Aerobic exercise makes you breathe faster and take in more oxygen. The better your conditioning, the better your heart, lungs and circulatory system deliver that oxygen, providing you with the energy and endurance to handle physical challenges and stay healthy. The American College of Sports Medicine reports that the primary goals of aerobic exercise are good health, lower risk of disease, fitness and weight management. You might choose those and more as targets for your cardio conditioning.

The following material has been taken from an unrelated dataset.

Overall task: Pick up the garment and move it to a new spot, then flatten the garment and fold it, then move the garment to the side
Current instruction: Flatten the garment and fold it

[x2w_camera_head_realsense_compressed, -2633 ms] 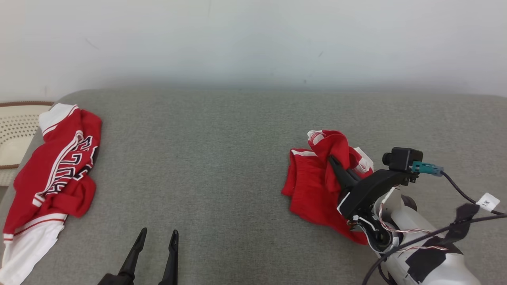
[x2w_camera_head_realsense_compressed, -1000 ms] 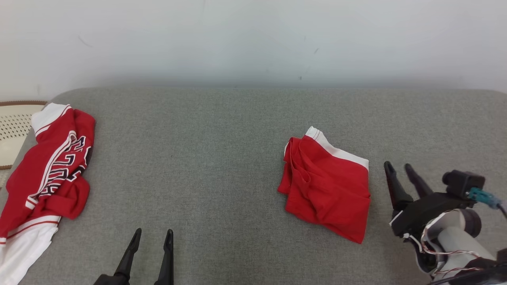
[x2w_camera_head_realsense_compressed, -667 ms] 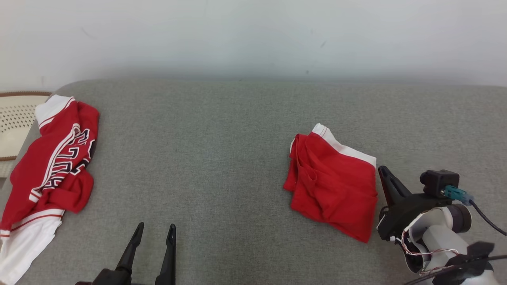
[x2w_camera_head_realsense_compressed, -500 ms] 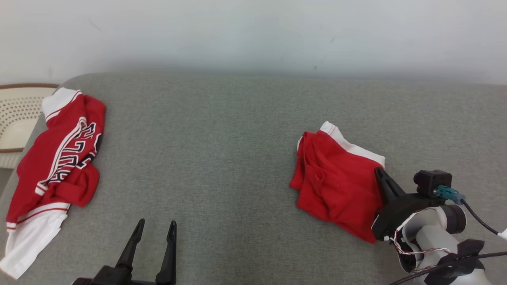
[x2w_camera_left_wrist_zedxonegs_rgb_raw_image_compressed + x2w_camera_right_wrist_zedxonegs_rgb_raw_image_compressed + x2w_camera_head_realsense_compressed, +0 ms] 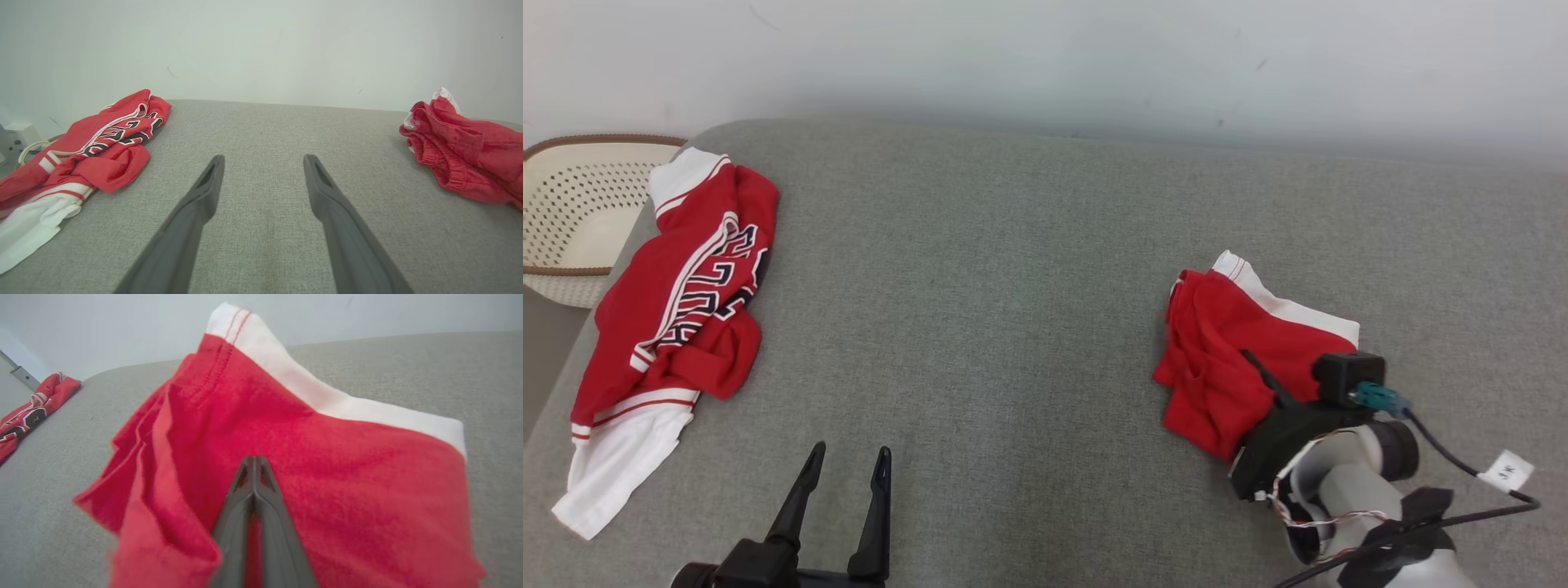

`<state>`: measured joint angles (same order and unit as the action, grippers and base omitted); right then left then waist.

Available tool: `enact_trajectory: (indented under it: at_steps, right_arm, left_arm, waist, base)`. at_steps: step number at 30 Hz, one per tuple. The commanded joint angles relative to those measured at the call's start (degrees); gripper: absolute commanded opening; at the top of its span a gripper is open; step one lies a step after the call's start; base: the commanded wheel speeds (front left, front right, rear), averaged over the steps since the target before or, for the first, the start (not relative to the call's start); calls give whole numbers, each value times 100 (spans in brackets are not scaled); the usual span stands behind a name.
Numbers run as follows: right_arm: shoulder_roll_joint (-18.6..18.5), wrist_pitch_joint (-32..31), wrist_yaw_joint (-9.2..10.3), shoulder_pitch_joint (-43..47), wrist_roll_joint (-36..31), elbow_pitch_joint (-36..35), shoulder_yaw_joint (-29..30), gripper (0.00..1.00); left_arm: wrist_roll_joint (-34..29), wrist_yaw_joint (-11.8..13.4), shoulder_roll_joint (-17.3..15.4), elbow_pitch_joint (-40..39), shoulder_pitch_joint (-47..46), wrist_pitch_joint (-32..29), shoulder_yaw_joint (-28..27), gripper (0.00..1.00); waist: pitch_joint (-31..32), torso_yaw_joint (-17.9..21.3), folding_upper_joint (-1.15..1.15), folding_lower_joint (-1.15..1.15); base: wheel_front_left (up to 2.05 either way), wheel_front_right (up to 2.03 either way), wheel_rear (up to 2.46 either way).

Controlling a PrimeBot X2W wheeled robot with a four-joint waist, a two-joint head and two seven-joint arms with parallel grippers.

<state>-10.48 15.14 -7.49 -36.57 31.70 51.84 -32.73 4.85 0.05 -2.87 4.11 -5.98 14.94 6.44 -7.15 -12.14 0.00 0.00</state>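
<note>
- now, head view: two pieces of clothing lie well apart on one grey woven fabric cushion (image 5: 1013, 310).
- one pair of crumpled red fabric shorts with a white hem band (image 5: 1233, 343) is on the cushion's right side; one rumpled red jersey with white trim and black lettering (image 5: 678, 302) is at its left edge.
- one cream perforated plastic basket with a brown rim (image 5: 564, 196) stands beyond the jersey, off the cushion.
- two grippers show: the left gripper (image 5: 850, 451) hovers low at the near edge with its two dark fingers apart and nothing between them; the right gripper (image 5: 1252, 361) reaches over the near part of the shorts.
- left wrist view: the left gripper (image 5: 263, 159) has its two fingers spread wide over bare cushion (image 5: 265, 122), with the jersey (image 5: 102, 147) off to one side and the shorts (image 5: 461, 151) off to the other.
- right wrist view: the right gripper (image 5: 254, 459) has its two fingers pressed together at the tips, pinched on the red cloth of the shorts (image 5: 327, 457), which bunch up around them.
- the white band runs along the far edge, and the jersey (image 5: 28, 412) shows small at far left on the cushion (image 5: 408, 367).
</note>
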Motion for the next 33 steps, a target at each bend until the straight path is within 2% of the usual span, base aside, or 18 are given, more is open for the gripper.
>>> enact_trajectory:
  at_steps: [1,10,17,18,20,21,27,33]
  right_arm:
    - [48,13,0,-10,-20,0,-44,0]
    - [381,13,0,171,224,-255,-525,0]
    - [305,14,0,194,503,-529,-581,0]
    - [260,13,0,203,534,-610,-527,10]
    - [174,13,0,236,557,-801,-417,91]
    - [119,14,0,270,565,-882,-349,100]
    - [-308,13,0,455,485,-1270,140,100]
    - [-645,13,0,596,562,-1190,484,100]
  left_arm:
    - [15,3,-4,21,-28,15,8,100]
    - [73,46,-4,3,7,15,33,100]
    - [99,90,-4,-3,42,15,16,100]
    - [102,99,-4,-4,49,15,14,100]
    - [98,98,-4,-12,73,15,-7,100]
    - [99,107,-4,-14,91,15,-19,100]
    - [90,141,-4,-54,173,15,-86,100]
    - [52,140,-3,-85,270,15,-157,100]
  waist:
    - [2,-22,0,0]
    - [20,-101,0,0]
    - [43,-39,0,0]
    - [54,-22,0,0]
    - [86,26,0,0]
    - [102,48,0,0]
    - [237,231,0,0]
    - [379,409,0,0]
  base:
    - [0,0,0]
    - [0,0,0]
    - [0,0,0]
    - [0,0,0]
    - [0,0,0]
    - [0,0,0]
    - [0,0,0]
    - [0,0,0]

Improving cardiovascular fitness is the first goal of aerobic conditioning and benchmarks are dependent on your existing level of fitness. The Centers for Disease Control and Prevention recommends that adults should spend at least 150 minutes each week in moderate-intensity aerobic activity like brisk walking or riding a bike. For greater health benefits or weight loss, double that amount of time and increase intensity as you become more fit. Jogging and swimming laps give your heart a harder workout and will tone, trim and toughen you, boosting endurance and energy. The American College of Sports Medicine advises to exercise at 55 to 64 percent of your maximum heart rate if you're out of shape, up to 90 percent of maximum heart rate if you are very fit. Your aerobic conditioning program is built on how often, how long and how hard you exercise. If you decrease the intensity level, even if you increase frequency or duration, cardiovascular fitness declines.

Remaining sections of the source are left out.